How can I convert Insta360 X3 .insp dual-fisheye images to equirectangular photospheres?

Asked 6/14/2024

2 views

2 answers

0

I’m using an Insta360 X3, which saves .insp JPEGs that appear to contain two circular images side by side at 5952×2976. I want to convert them into a standard equirectangular panorama (similar to Android Photo Sphere output) so they can be viewed in common 360° viewers such as Google Photos or Photo Sphere Viewer. What is this projection format called, and what software or workflow can remap it into an equirectangular image?

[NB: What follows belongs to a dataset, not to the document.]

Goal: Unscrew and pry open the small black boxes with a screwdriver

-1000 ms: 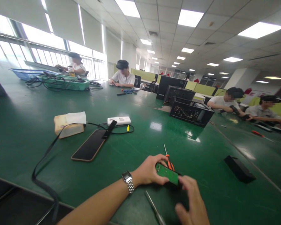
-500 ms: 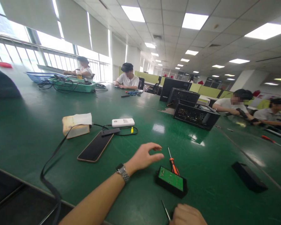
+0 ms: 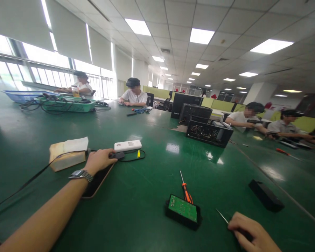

Originally by Chris Uhlik. Source · Licensed CC BY-SA 4.0

Chris Uhlik

2y ago

2 Answers

1

I worked with images from a Xiaomi Mi Sphere camera, and they were 'dual fisheyes' - two fisheye images, each with slightly larger than 180 degrees field of view, next to each other. I strongly suspect that your images are similar to that. Such images can be converted using panotools-based software like hugin - you need to go through a few steps to get the result:

  • create a PTO with twice the same image from the camera, projection fisheye
  • the images need to be horizontally shifted in opposite directions
  • and masked with a circular lens crop, one fitting the left and one the right image

Then you search for control points, optimize and stitch to full equirect output. Once you have a working PTO, you should be able to reuse it for other images from the same camera, so you only have to go through the creation of the PTO file once - like a calibration. Care to share a test image? Then I can give it a shot. You may be interested in this thread on hugin-ptx which has a concrete PTO for the Mi Sphere.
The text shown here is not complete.